All of the programs made some mistakes, with some getting about 1 in 10 words wrong. And the results were even worse when English wasn’t the speaker’s first language—even if they were fluent.

These flaws can cause problems for people who are deaf or hard of hearing and often use auto-captions to participate in work meetings and one-on-one calls or to just enjoy online entertainment. They also matter for people who aren’t completely comfortable with English, who might use captions to keep up with a recorded college lecture or watch how-to videos on YouTube or Facebook.

An estimated 11.4 million Americans ages 5 and older have a hearing disability, and over 25 million Americans ages 5 and older don’t speak English very well, according to census data.

“If captions are wildly inaccurate, you can’t figure out what the whole conversation is about,” says Christian Vogler, PhD, director of the Technology Access Project at Gallaudet University. Vogler, who is deaf, advocates for technology that works better for people with hearing disabilities. “If there are too many errors, you might not even be able to figure out the gist,” he says. “And it also imposes a cognitive load trying to compensate for errors and puzzling out the meaning.”

For Albright, an error-ridden transcript can be a deal-breaker. He often has to give up on a video that’s poorly captioned and go looking for a more accessible alternative.

It’s about “equal access,” he says. “Hearing folks wouldn’t accept unintelligible audio. Same principle.”

Tracking Auto-Caption Errors

It’s hard for software to get transcriptions exactly right. Any given recording might have patchy audio quality or people speaking over one another. Plus, even just among English speakers, there are countless accents, dialects, and regional quirks to account for.

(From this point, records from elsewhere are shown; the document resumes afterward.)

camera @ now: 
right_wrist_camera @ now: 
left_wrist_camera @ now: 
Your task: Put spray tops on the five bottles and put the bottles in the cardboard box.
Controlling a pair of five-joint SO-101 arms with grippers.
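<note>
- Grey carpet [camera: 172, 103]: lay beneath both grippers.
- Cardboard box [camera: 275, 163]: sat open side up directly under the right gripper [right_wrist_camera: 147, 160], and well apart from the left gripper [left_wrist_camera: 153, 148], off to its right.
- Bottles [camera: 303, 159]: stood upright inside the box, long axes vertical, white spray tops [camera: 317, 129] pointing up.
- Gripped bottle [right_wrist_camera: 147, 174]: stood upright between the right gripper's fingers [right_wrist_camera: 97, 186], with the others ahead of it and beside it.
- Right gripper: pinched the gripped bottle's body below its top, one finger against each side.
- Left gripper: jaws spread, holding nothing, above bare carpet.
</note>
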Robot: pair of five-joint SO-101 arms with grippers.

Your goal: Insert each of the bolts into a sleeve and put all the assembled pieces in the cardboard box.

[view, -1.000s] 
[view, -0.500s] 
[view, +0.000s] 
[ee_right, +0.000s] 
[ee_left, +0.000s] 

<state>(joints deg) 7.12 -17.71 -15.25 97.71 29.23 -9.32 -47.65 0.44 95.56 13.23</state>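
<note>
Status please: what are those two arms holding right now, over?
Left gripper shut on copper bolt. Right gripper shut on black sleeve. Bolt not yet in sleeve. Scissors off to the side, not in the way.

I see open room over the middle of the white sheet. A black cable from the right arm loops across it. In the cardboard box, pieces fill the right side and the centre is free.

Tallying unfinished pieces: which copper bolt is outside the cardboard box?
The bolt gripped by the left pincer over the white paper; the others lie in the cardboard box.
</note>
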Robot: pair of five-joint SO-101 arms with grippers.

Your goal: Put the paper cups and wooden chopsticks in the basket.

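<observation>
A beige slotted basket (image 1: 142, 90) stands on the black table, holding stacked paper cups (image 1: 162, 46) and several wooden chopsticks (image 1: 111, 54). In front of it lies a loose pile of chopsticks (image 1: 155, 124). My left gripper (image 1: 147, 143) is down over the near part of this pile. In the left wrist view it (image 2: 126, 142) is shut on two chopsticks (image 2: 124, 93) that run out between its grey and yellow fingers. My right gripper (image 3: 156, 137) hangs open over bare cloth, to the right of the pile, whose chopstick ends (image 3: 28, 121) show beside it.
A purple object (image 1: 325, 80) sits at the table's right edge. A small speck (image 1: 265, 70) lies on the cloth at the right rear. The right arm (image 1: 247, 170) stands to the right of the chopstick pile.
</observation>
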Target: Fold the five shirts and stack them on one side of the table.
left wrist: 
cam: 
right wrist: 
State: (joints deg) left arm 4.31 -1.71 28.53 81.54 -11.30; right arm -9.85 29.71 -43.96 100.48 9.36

To simplify things for our testing, CR and our partners at Northeastern and Pomona settled on audio from the popular TED lecture series. (CR funded the study, which is currently under peer review ahead of publication.)

TED Talks are recorded professionally, and most feature one speaker at a time who is trying to communicate clearly, making the audio a relatively easy challenge for automated captioning systems. (We didn’t use any clips that included multiple speakers, music, or video playback.) Because they are consistent, TED Talks let us compare the talks against one another to see if the software had a harder time transcribing people from a particular racial group, age, or gender.

We used seven popular software platforms to generate transcripts for nearly 850 TED Talks, delivered by a broad range of speakers. Then we compared the computer-generated captions with official transcripts prepared manually by trained TED volunteers. To see how the auto-captions did, we tallied the number of times the computer-generated transcripts differed from the official human-written ones. 

Our study included four videoconferencing platforms: BlueJeans, Cisco WebEx, Google Meet, and Zoom. We also looked at Microsoft Stream, the company’s video streaming service, because it uses the same voice technology as Skype and Microsoft Teams. And we tested Facebook and YouTube. (CR posts videos to YouTube and our own website. We did not test the captioning software we use on our site because it’s not a consumer product.)

Overall, the platforms made a lot of mistakes, even though TED Talks were a best-case scenario. “We threw them a softball and they’re still not knocking it out of the park,” says David Choffnes, PhD, an associate professor of computer science at Northeastern who was one of the researchers.

But some products performed better than others. WebEx had more mistakes than Google Meet, for instance, and YouTube did better than Facebook. (See the graph below.) Even within each platform, however, there were big differences. For Zoom, for example, the very best transcription had just two errors per 100 words, while at its worst the software mistranscribed nearly every third word.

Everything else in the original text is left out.